Aufgabe: Bitte sehen Sie sich folgende Klassenvereinbarung genau an.

[CODE lang="java" title="Datenkapselung_2"]public class Ziege {

    private int gewicht;
    private char geschlecht;
    }

// ein Konstruktor
private Ziege (int gewicht, char geschlecht) {

    this.gewicht = gewicht;
    this.geschlecht = geschlecht;
    }.....



[/CODE]

Können Sie in einem Quelltext in einem anderen Paket eine Instanz der Klasse Ziege erstellen? Begründen Sie bitte Ihre Antwort und nennen Sie 
gegebenenfalls die Stellen im Quelltext der Klasse Ziege, die geändert werden müssen.

Mein Lösungsansatz: 

Nein, weil im Sinne der Datenkapselung, sind sowohl die Instanzvariablen und der Konstruktor auf private gesetzt sind, und somit von Außenwelt isoliert.

Eine Möglichkeit wäre den Konstruktor auf ,,public’’ zu setzen.

Falls noch weiter im Quelltext Methoden auf private gesetzt sind sollte man die innerhalb der Konstruktor aufrufen.

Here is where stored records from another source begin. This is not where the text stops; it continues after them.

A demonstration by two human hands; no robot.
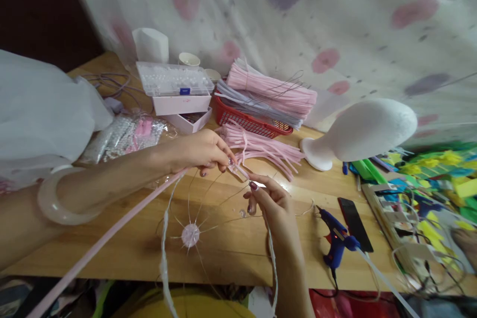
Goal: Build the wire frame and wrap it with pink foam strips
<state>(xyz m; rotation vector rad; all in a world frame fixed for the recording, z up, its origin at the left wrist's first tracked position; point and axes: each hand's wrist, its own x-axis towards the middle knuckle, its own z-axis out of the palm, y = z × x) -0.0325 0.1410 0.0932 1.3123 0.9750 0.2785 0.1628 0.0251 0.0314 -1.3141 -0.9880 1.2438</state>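
Note:
My left hand (206, 153) pinches a long pink fuzzy chenille stem (112, 232), whose tail runs down to the lower left corner. My right hand (275, 206) is closed, thumb against fingers, on a white-wrapped wire hoop (164, 253) a short way to the right. Between my fingertips, a short pink stretch lies along the far side of the hoop; exactly how it is fastened is too small to tell. Inside the hoop, thin wires spread out from a round pink fuzzy disc (190, 235) above the wooden table (231, 263).
A blue glue gun (336, 241) and a black phone (355, 224) lie right, beside power strips (387, 231). Behind are a pink stem bundle (261, 144), red basket (248, 123), bead box (175, 80), and white foam head (372, 131). A bag of beads (126, 134) sits left.

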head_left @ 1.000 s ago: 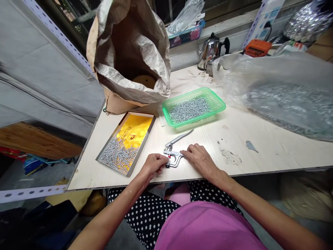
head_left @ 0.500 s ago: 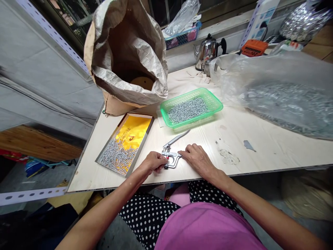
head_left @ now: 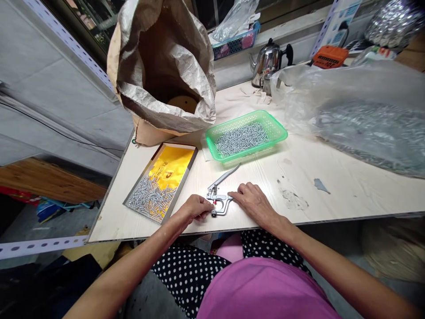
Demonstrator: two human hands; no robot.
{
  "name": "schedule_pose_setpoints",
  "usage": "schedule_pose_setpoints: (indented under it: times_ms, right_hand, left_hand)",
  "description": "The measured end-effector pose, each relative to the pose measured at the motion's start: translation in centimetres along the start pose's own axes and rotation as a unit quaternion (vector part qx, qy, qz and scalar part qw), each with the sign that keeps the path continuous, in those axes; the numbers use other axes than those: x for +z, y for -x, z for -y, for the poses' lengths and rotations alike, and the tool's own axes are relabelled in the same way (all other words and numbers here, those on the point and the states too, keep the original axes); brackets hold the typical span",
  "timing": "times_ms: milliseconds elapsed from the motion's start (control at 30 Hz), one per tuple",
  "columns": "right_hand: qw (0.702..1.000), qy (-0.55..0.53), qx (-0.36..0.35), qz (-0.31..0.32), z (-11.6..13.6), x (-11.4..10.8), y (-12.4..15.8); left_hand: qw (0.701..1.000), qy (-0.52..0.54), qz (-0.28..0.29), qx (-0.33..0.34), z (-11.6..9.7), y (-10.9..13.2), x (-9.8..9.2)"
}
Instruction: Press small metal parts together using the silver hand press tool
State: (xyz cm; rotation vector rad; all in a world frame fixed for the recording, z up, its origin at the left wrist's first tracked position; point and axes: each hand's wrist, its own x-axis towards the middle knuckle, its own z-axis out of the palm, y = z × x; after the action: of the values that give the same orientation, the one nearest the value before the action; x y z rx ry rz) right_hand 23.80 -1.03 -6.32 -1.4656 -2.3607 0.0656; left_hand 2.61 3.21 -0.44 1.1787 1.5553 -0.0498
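Observation:
A pair of silver snap fastener pliers (head_left: 224, 206) lies at the table's front edge, jaws toward me, with its upper handle raised to the back and a small red piece in the jaw. My left hand (head_left: 196, 207) is closed in a pinch at the left of the jaw; what sits between its fingertips is too small to make out. With curled fingers, my right hand (head_left: 255, 201) grips the right end of the pliers' frame. Left of the pliers is a shallow tray (head_left: 178, 195) with small metal pins (head_left: 149, 199) on a yellow sheet. More pins fill the bottom of a green basket (head_left: 215, 156) behind.
A big open paper sack (head_left: 128, 66) stands at the back left. At the right, a clear plastic bag (head_left: 365, 119) holds many metal pieces. A steel kettle (head_left: 268, 64) and an orange box (head_left: 330, 56) stand near the wall. The table edge (head_left: 332, 220) runs before me.
The left fingertips have shifted slightly away from the jaw's lower end, showing more of its dark tip. The right hand stays on the pliers. The view has tilted a little.

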Motion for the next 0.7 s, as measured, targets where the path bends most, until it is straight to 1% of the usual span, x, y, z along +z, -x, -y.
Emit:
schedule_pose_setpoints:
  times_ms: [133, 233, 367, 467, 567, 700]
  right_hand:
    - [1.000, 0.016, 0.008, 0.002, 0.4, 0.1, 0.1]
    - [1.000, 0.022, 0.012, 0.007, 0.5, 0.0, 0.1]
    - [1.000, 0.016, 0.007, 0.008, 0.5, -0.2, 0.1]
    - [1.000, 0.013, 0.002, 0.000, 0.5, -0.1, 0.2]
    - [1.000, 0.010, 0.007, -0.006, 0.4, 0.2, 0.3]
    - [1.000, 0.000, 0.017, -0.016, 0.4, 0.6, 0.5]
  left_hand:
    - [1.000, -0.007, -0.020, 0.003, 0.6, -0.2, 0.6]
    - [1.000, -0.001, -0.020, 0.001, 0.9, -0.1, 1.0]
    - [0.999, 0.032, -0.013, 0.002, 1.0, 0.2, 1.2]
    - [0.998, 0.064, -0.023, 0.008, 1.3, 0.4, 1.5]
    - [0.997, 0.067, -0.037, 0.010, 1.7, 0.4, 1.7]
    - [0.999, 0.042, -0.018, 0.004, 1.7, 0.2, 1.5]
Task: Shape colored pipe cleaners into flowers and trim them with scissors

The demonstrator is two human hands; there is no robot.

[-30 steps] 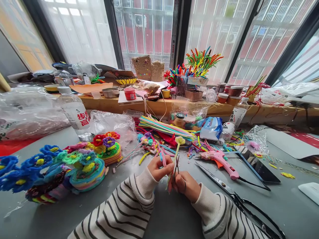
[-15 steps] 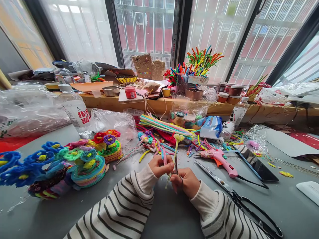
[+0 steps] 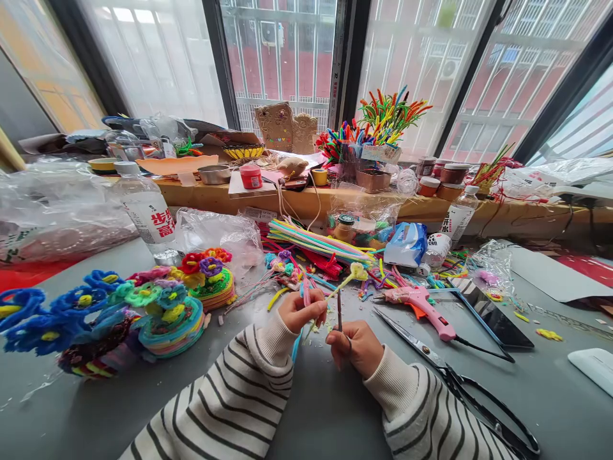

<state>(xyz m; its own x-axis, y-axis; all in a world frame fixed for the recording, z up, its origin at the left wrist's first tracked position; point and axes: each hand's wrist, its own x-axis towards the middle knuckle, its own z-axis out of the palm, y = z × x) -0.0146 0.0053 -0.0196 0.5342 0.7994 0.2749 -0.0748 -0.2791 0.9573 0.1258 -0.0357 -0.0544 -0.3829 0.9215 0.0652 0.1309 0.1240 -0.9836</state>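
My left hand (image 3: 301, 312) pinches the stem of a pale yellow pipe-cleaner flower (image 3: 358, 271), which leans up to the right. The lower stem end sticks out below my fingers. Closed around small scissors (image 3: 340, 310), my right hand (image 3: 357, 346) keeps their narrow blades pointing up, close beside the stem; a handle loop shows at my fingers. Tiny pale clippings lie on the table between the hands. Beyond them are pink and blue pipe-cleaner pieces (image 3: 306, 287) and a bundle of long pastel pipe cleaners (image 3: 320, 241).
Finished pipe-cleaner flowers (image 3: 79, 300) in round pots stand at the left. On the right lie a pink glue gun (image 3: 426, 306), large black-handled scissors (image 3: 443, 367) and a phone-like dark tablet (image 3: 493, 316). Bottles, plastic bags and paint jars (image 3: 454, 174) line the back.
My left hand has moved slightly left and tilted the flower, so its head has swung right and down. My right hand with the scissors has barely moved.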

Also: Erste sinnvolle Veränderung wäre aus meiner Sicht:

[CODE lang="java" title="Datenkapselung_2"]public class Ziege {

    private int gewicht;
    private char geschlecht;
    }

// ein Konstruktor
public Ziege (int gewicht, char geschlecht) {

    this.gewicht = gewicht;
    this.geschlecht = geschlecht;
    }.....[/CODE]


----------



## Mart (30. Dez 2021)

Das mit dem Konstruktor auf public setzen ist richtig ( ist auch wahrscheinlich ziel davon  von der Aufgabe )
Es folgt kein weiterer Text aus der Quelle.